A few years ago there were articles in the news that the rising popularity of quinoa was driving up prices and making it inaccessible for people in Peru and Bolivia where it had long been a traditional food. Joanna Blythman wrote in The Guardian:

The appetite of countries such as ours for this grain has pushed up prices to such an extent that poorer people in Peru and Bolivia, for whom it was once a nourishing staple food, can no longer afford to eat it. Imported junk food is cheaper. In Lima, quinoa now costs more than chicken.

But Slate countered by saying that not buying quinoa could be even more harmful.

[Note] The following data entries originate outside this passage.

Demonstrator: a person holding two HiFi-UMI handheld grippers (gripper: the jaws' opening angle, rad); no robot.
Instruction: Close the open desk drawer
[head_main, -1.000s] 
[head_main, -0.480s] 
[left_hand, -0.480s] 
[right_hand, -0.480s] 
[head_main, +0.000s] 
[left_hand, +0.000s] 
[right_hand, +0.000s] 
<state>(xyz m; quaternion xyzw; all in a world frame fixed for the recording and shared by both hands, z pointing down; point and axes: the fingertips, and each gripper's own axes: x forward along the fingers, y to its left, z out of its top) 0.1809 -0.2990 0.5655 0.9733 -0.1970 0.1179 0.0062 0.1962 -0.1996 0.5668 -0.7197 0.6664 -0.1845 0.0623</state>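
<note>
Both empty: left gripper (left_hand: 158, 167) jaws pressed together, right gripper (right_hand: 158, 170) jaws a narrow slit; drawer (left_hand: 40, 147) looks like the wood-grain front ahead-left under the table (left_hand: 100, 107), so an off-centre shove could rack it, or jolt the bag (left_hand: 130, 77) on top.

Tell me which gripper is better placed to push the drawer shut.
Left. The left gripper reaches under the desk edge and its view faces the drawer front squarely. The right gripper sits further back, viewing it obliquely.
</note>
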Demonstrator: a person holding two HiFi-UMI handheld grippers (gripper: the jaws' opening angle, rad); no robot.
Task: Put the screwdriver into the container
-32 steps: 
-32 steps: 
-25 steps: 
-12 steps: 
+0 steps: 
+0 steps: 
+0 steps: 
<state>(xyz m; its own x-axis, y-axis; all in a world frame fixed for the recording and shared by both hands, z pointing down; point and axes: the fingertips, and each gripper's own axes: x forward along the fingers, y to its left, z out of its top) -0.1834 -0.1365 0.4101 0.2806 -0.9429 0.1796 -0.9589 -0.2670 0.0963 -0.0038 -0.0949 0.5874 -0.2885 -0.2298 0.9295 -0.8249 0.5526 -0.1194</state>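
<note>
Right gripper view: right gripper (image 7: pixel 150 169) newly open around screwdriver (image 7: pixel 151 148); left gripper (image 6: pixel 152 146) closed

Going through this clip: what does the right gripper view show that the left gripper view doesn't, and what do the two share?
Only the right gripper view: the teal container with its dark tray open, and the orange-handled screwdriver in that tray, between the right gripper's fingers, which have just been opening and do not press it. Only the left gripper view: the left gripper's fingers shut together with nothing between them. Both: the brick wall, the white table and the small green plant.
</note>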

But the idea that worldwide demand for quinoa is causing undue harm where it's produced is an oversimplification at best. At worst, discouraging demand for quinoa could end up hurting producers rather than helping them.

Of course the quinoa farmers probably benefited from the rising price of quinoa, but what about people who weren't farming and didn't reap any of the benefits from rising demand for quinoa?

1 Answer 1


Here's a more recent article from Smithsonian that agrees with the Slate one. From a working paper written by the Towson University Department of Economics:

"Using a database of Peruvian household information that includes crop and consumption information, the economists were able to look at the relationship between rising quinoa prices and what Peruvian families ate and grew. They compared three groups: people who don’t grow or eat it, people who eat it but don’t grow it, and people who do both.

They found that as the purchase price of quinoa rose, so did household welfare in all three groups. The welfare of those who produced and consumed quinoa rose more quickly than the other two groups, but even families who didn’t produce quinoa saw an effect."